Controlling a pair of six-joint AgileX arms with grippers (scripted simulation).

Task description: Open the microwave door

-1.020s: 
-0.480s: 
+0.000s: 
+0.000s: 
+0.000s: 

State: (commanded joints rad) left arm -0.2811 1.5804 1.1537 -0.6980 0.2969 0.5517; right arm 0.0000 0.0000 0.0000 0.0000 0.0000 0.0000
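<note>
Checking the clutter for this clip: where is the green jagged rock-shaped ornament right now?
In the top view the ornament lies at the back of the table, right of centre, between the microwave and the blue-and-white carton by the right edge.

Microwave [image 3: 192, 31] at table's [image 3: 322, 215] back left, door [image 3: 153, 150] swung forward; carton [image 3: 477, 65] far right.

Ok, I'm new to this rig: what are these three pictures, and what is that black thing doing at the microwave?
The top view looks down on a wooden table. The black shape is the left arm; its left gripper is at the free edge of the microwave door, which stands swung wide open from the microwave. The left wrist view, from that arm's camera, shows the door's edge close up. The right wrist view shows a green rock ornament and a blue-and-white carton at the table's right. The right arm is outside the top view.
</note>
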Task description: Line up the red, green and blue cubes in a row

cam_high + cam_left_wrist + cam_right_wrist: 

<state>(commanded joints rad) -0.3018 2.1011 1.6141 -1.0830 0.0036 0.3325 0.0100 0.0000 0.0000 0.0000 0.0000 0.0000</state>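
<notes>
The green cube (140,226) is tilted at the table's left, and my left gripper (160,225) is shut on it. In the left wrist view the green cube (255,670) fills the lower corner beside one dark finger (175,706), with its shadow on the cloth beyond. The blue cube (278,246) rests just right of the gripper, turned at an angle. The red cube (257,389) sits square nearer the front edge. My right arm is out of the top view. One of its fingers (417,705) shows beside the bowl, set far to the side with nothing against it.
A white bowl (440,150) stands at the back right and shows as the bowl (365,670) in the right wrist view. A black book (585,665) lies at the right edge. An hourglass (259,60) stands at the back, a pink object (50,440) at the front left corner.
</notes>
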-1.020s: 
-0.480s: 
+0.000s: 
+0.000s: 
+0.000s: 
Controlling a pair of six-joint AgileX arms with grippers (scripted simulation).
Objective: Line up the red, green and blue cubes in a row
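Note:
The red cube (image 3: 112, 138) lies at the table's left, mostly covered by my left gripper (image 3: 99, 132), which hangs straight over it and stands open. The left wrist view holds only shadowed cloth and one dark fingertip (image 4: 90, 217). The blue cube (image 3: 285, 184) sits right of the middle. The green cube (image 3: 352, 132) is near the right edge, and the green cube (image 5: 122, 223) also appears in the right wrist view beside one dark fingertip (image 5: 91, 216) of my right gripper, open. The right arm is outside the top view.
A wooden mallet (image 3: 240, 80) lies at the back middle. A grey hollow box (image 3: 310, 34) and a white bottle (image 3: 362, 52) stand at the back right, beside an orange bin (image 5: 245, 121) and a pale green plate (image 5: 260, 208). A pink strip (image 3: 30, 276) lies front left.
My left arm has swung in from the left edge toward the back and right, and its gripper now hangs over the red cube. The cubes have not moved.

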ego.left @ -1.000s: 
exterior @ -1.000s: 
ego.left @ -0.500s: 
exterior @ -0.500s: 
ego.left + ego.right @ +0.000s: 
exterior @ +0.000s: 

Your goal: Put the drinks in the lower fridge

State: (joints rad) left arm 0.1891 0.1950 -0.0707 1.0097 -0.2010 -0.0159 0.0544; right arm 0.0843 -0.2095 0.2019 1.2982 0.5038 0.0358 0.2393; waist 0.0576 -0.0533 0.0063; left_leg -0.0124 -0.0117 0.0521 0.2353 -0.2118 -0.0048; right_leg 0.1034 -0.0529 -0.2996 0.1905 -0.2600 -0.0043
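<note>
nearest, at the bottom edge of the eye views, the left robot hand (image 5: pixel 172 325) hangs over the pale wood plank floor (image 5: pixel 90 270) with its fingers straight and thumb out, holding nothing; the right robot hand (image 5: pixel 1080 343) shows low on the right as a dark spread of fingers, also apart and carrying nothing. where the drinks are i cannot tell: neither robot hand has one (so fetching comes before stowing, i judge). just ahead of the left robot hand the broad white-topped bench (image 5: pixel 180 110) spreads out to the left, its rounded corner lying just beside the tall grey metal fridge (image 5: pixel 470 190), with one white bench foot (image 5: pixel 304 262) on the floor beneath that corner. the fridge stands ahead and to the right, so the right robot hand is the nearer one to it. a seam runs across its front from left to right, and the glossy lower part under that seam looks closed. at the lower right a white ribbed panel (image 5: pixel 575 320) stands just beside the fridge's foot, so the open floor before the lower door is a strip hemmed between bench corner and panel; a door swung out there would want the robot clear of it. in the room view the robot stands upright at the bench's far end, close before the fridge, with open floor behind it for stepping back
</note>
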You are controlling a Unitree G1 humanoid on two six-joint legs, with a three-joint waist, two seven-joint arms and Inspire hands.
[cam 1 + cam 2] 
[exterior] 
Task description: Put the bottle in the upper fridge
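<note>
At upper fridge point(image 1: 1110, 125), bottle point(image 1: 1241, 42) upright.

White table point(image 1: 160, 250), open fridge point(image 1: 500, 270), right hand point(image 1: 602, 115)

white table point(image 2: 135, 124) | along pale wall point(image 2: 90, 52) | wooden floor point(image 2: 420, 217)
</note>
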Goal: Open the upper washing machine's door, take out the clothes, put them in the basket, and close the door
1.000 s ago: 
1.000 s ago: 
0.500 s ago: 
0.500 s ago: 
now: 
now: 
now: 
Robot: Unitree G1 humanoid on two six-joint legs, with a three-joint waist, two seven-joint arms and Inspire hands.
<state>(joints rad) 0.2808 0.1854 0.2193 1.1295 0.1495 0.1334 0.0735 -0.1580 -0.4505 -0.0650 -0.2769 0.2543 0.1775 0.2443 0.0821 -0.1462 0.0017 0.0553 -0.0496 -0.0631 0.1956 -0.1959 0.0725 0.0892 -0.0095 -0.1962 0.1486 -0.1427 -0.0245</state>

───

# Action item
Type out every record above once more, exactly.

# Reply
Controlling a pair of six-joint AgileX arms with grippers (scripted simulation).

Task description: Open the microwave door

-1.020s: 
-0.480s: 
+0.000s: 
+0.000s: 
+0.000s: 

State: (commanded joints rad) left arm -0.2811 1.5804 1.1537 -0.6980 0.2969 0.5517; right arm 0.0000 0.0000 0.0000 0.0000 0.0000 0.0000
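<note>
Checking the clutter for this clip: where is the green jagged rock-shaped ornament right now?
In the top view the ornament lies at the back of the table, right of centre, between the microwave and the blue-and-white carton by the right edge.

Microwave [image 3: 192, 31] at table's [image 3: 322, 215] back left, door [image 3: 153, 150] swung forward; carton [image 3: 477, 65] far right.

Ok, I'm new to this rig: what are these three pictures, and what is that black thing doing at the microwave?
The top view looks down on a wooden table. The black shape is the left arm; its left gripper is at the free edge of the microwave door, which stands swung wide open from the microwave. The left wrist view, from that arm's camera, shows the door's edge close up. The right wrist view shows a green rock ornament and a blue-and-white carton at the table's right. The right arm is outside the top view.
</note>
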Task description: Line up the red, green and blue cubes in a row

cam_high + cam_left_wrist + cam_right_wrist: 

<state>(commanded joints rad) -0.3018 2.1011 1.6141 -1.0830 0.0036 0.3325 0.0100 0.0000 0.0000 0.0000 0.0000 0.0000</state>
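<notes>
The green cube (140,226) is tilted at the table's left, and my left gripper (160,225) is shut on it. In the left wrist view the green cube (255,670) fills the lower corner beside one dark finger (175,706), with its shadow on the cloth beyond. The blue cube (278,246) rests just right of the gripper, turned at an angle. The red cube (257,389) sits square nearer the front edge. My right arm is out of the top view. One of its fingers (417,705) shows beside the bowl, set far to the side with nothing against it.
A white bowl (440,150) stands at the back right and shows as the bowl (365,670) in the right wrist view. A black book (585,665) lies at the right edge. An hourglass (259,60) stands at the back, a pink object (50,440) at the front left corner.
</notes>
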-1.020s: 
-0.480s: 
+0.000s: 
+0.000s: 
+0.000s: 
Controlling a pair of six-joint AgileX arms with grippers (scripted simulation).
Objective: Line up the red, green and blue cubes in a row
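Note:
The red cube (image 3: 112, 138) lies at the table's left, mostly covered by my left gripper (image 3: 99, 132), which hangs straight over it and stands open. The left wrist view holds only shadowed cloth and one dark fingertip (image 4: 90, 217). The blue cube (image 3: 285, 184) sits right of the middle. The green cube (image 3: 352, 132) is near the right edge, and the green cube (image 5: 122, 223) also appears in the right wrist view beside one dark fingertip (image 5: 91, 216) of my right gripper, open. The right arm is outside the top view.
A wooden mallet (image 3: 240, 80) lies at the back middle. A grey hollow box (image 3: 310, 34) and a white bottle (image 3: 362, 52) stand at the back right, beside an orange bin (image 5: 245, 121) and a pale green plate (image 5: 260, 208). A pink strip (image 3: 30, 276) lies front left.
My left arm has swung in from the left edge toward the back and right, and its gripper now hangs over the red cube. The cubes have not moved.
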
ego.left @ -1.000s: 
exterior @ -1.000s: 
ego.left @ -0.500s: 
exterior @ -0.500s: 
ego.left + ego.right @ +0.000s: 
exterior @ +0.000s: 

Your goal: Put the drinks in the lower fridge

State: (joints rad) left arm 0.1891 0.1950 -0.0707 1.0097 -0.2010 -0.0159 0.0544; right arm 0.0843 -0.2095 0.2019 1.2982 0.5038 0.0358 0.2393; waist 0.0576 -0.0533 0.0063; left_leg -0.0124 -0.0117 0.0521 0.2353 -0.2118 -0.0048; right_leg 0.1034 -0.0529 -0.2996 0.1905 -0.2600 -0.0043
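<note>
nearest, at the bottom edge of the eye views, the left robot hand (image 5: pixel 172 325) hangs over the pale wood plank floor (image 5: pixel 90 270) with its fingers straight and thumb out, holding nothing; the right robot hand (image 5: pixel 1080 343) shows low on the right as a dark spread of fingers, also apart and carrying nothing. where the drinks are i cannot tell: neither robot hand has one (so fetching comes before stowing, i judge). just ahead of the left robot hand the broad white-topped bench (image 5: pixel 180 110) spreads out to the left, its rounded corner lying just beside the tall grey metal fridge (image 5: pixel 470 190), with one white bench foot (image 5: pixel 304 262) on the floor beneath that corner. the fridge stands ahead and to the right, so the right robot hand is the nearer one to it. a seam runs across its front from left to right, and the glossy lower part under that seam looks closed. at the lower right a white ribbed panel (image 5: pixel 575 320) stands just beside the fridge's foot, so the open floor before the lower door is a strip hemmed between bench corner and panel; a door swung out there would want the robot clear of it. in the room view the robot stands upright at the bench's far end, close before the fridge, with open floor behind it for stepping back
</note>
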You are controlling a Unitree G1 humanoid on two six-joint legs, with a three-joint waist, two seven-joint arms and Inspire hands.
[cam 1 + cam 2] 
[exterior] 
Task description: Put the bottle in the upper fridge
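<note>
At upper fridge point(image 1: 1110, 125), bottle point(image 1: 1241, 42) upright.

White table point(image 1: 160, 250), open fridge point(image 1: 500, 270), right hand point(image 1: 602, 115)

white table point(image 2: 135, 124) | along pale wall point(image 2: 90, 52) | wooden floor point(image 2: 420, 217)
</note>
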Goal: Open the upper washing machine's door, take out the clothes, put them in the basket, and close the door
1.000 s ago: 
1.000 s ago: 
0.500 s ago: 
0.500 s ago: 
now: 
now: 
now: 
Robot: Unitree G1 humanoid on two six-joint legs, with a three-joint waist, two seven-joint arms and Inspire hands.
<state>(joints rad) 0.2808 0.1854 0.2193 1.1295 0.1495 0.1334 0.0735 -0.1580 -0.4505 -0.0650 -0.2769 0.2543 0.1775 0.2443 0.0821 -0.1462 0.0017 0.0553 -0.0496 -0.0631 0.1956 -0.1959 0.0725 0.0892 -0.0095 -0.1962 0.1486 -0.1427 -0.0245</state>

Nothing remains to be answered in this exercise.